Another remarkable example of a garden that embraced sustainable design was the Gold-winning Centrepoint garden by Cleve West. Set amidst the rubble of a derelict Victorian terrace house, this garden not only captivated visitors with its beauty but also highlighted the importance of repurposing and recycling materials. It showcased how sustainable design can transform neglected spaces into thriving sanctuaries.
Another notable garden that exemplified sustainable practices was Jihae Hwang's 'A Letter From a Million Years Past' garden, which earned a well-deserved Gold medal. This garden utilised an astonishing range of Korean plants to portray the delicate relationship between humanity and nature. By showcasing indigenous plant species it emphasised the significance of preserving biodiversity and the role of native plants in sustainable gardening.
Sarah Price's Gold-winning garden, inspired by the works of Cedric Morris, also stood as a shining example of sustainable horticulture. With its emphasis on naturalistic planting and a careful selection of drought-tolerant species, this garden demonstrated how a Mediterranean-inspired design can thrive even in the face of climate change, echoing the need for gardens that adapt to the changing environmental conditions.

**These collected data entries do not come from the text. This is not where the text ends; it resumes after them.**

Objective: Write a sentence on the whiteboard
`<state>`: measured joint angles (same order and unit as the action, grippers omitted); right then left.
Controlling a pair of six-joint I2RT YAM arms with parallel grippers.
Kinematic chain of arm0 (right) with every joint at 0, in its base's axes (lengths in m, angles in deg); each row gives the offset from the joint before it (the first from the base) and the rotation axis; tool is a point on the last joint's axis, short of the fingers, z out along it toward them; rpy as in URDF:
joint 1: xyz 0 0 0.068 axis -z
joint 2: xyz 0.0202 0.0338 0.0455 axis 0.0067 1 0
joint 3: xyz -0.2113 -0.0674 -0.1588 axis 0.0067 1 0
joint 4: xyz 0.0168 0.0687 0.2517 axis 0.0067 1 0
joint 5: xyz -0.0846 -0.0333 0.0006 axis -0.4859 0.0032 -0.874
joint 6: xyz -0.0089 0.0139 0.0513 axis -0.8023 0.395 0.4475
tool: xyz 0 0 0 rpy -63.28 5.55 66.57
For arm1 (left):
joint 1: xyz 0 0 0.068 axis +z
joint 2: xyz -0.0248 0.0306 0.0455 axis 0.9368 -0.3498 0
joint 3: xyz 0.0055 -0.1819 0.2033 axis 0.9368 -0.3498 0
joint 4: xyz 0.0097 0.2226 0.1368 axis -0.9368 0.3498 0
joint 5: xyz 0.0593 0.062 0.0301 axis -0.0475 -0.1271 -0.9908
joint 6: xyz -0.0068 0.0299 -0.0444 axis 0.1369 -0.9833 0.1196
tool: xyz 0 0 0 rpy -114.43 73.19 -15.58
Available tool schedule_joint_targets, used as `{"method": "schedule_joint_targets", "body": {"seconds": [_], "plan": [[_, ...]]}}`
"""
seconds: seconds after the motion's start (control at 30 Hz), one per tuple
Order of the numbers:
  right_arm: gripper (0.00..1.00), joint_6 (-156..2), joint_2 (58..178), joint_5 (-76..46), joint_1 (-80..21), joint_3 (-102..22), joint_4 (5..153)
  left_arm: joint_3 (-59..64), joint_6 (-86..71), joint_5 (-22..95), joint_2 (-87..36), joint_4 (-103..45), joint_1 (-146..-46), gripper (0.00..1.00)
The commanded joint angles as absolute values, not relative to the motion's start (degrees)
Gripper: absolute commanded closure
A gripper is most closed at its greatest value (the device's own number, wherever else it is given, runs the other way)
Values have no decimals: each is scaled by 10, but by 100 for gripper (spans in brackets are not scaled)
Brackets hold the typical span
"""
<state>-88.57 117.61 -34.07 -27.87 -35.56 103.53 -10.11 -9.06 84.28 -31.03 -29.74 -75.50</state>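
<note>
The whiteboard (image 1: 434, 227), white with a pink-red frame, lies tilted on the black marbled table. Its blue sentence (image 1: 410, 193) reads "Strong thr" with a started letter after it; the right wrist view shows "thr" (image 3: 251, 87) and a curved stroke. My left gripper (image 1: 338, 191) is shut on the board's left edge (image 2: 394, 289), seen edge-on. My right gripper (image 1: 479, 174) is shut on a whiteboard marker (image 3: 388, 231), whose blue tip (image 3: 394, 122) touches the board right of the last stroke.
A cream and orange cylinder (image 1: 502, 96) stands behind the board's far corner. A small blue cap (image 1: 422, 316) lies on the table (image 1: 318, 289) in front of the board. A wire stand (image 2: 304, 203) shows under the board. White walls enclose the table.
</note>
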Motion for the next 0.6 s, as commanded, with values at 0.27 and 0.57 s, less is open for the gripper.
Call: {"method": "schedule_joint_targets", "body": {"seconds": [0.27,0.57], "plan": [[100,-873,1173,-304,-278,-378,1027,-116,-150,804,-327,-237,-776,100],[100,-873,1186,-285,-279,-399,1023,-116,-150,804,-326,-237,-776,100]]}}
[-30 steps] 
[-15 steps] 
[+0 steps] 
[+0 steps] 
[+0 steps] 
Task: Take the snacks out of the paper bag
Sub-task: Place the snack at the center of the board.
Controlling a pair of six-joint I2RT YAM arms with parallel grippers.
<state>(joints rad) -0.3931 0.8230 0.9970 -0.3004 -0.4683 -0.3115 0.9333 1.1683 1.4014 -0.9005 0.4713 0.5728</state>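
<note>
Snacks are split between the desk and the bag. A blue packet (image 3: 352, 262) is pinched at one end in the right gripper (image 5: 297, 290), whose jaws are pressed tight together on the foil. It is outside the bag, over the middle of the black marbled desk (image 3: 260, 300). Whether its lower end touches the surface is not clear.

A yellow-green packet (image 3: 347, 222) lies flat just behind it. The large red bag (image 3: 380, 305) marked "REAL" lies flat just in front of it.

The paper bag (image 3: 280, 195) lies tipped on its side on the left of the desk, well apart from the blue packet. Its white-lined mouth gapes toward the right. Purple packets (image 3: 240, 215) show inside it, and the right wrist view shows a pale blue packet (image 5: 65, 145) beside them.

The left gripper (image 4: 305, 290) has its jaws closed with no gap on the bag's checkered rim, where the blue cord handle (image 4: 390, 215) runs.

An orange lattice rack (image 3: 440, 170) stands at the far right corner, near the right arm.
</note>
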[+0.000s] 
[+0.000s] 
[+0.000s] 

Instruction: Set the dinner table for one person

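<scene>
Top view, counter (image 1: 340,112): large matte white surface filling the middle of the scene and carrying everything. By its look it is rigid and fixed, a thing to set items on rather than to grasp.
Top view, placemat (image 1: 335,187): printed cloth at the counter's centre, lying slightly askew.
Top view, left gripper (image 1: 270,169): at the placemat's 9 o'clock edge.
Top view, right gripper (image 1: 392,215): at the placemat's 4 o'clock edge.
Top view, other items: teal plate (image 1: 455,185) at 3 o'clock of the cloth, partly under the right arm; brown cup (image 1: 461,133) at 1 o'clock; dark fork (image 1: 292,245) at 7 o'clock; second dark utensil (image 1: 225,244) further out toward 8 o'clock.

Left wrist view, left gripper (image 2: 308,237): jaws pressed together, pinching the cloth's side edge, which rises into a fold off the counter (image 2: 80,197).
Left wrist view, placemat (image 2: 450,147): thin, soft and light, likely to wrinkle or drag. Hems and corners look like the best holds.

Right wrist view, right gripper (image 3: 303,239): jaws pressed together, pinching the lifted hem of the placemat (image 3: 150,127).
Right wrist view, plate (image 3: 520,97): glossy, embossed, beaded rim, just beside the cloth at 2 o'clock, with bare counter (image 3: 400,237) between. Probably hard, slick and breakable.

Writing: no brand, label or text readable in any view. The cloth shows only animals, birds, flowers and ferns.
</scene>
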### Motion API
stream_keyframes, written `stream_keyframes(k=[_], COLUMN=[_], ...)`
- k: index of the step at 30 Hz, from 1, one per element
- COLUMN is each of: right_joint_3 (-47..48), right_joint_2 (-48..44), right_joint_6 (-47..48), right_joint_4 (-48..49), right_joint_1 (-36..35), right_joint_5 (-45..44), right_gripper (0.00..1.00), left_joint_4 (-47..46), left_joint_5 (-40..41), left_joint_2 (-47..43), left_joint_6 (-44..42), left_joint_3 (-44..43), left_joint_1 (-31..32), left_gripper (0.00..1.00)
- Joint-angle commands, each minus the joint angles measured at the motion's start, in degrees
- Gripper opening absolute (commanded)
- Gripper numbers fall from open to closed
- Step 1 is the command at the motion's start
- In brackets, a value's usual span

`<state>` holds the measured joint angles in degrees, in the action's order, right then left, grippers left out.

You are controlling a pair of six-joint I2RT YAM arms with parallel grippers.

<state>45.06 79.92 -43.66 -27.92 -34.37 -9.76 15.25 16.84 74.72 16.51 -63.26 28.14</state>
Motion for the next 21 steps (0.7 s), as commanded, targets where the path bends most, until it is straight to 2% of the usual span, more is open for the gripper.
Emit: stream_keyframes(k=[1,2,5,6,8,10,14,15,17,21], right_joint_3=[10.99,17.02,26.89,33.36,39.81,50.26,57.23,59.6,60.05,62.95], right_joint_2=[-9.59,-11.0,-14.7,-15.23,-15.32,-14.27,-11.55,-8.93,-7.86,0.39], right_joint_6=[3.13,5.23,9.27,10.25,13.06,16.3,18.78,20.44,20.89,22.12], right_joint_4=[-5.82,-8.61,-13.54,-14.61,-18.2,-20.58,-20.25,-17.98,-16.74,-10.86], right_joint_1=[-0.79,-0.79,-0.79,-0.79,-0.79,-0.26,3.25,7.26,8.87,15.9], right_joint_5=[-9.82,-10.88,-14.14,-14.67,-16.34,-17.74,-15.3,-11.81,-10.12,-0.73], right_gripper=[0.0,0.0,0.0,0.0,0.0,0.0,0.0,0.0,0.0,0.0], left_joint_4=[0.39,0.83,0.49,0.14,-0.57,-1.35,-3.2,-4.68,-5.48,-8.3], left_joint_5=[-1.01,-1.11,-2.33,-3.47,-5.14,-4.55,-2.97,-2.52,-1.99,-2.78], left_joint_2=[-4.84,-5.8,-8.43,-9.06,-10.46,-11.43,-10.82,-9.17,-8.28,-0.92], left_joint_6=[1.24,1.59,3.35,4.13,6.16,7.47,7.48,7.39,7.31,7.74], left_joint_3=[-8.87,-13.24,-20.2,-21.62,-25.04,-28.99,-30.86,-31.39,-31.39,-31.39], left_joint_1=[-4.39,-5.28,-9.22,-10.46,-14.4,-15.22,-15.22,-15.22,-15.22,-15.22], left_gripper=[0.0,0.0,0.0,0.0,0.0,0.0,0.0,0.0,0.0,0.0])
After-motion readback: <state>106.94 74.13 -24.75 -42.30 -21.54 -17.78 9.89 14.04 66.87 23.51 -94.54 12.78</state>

These gardens, among others, embodied the spirit of sustainable gardening at the Chelsea Flower Show. Their incorporation of eco-friendly materials, water-wise planting, and mindful construction techniques showcased the industry's commitment to reducing environmental impact and fostering a more sustainable future.
The decision to embrace sustainability as a fundamental criterion marks a significant milestone in the show's history. It highlights the show's willingness to adapt to the changing landscape of gardening, where environmental responsibility is of paramount importance. The gardens on display served as vibrant showcases of innovative sustainable techniques and materials, inspiring visitors and fellow gardeners alike.
The Chelsea Flower Show this year offered a glimpse into how gardens can both flourish as vibrant sanctuaries and nurture the planet at the same time. By rewarding the use of sustainable materials and approaches, the show elevated the importance of environmental stewardship and encouraged attendees to adopt sustainable gardening practices in their own lives.
The lessons learned and the innovative ideas witnessed at the show should reverberate throughout the gardening world, fostering a collective commitment to building a greener and more sustainable future.